TPP should be differentiated from hypokalemic periodic paralysis (familial periodic paralysis) which presents in a clinically identical manner but has a number of important differences, and is not related to thyroid hormone levels.

FPP is an autosomal dominant disorder that affects both sexes equally, is more common in Caucasians relative to TPP, and usually manifests within the first two decades of life. In contrast, TPP would usually present in the third to fifth decade of life [4,5], is sporadic in its pattern of onset (i.e., no family history of paralysis) and is always a consequence of thyrotoxicosis.

Conclusion

Thyrotoxic period paralysis can be the initial presentation of thyrotoxicosis.

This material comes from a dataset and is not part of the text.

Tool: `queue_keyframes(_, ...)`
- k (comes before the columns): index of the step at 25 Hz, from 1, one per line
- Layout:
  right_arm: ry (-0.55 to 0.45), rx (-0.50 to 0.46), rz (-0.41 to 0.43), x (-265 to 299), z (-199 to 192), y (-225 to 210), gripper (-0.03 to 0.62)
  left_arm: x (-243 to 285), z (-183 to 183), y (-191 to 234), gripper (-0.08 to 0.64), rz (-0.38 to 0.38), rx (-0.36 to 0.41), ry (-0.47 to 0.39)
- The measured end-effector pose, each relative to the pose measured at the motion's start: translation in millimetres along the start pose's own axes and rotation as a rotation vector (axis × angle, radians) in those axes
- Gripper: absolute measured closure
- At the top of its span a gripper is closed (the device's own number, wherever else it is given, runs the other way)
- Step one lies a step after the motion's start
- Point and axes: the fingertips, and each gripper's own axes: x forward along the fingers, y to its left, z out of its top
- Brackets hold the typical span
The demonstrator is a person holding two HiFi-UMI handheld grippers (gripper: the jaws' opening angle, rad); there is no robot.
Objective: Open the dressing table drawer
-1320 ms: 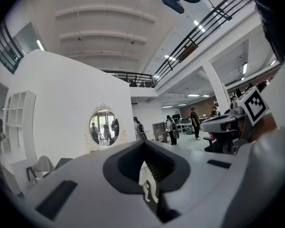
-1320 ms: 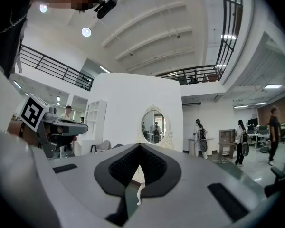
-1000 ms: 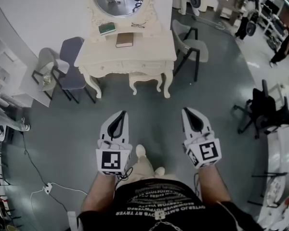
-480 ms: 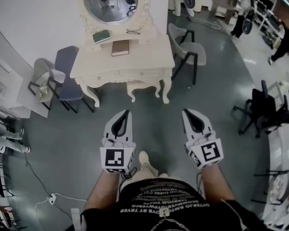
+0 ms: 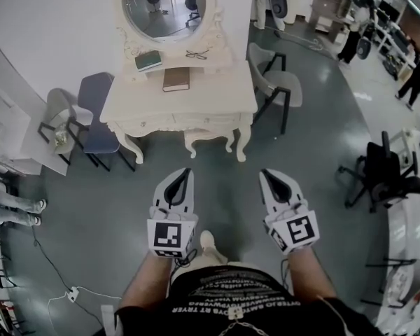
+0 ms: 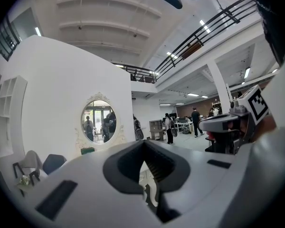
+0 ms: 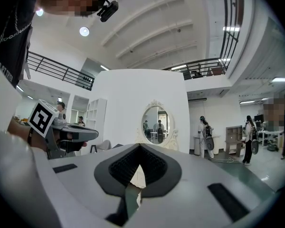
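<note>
The drawer [image 5: 196,122] sits shut in the front apron of the cream, carved dressing table [image 5: 196,100], under the oval mirror [image 5: 169,5] and well ahead of both grippers. The left gripper [image 5: 185,172] and right gripper [image 5: 264,174] hover over the floor, fingers pressed together on nothing. Arriving like that, they would probably bump the drawer front rather than catch its pull. Only the head view shows that front. In the gripper views, the grippers' own bodies block most of it.

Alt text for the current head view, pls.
A person looking down holds the left claw and right claw, both shut and empty, above grey floor, short of a cream carved dressing table. Its drawers look closed; an oval mirror, green book, brown book and glasses sit on it.
</note>
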Motion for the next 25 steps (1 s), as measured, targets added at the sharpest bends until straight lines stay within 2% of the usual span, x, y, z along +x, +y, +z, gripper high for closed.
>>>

This condition is very rare in Caucasian populations. TPP is commonly misdiagnosed in western countries because of its similarities to familial periodic paralysis. Diagnosis of TPP is often delayed and confused with more common causes of hypokalemia and lower-extremity paralysis, likely because of the subtle presentation of thyrotoxicosis, in addition to lack of awareness about this disorder. Increased awareness among physicians about this disorder will result in early diagnosis, appropriate treatment, and the prevention of rebound hyperkalemia.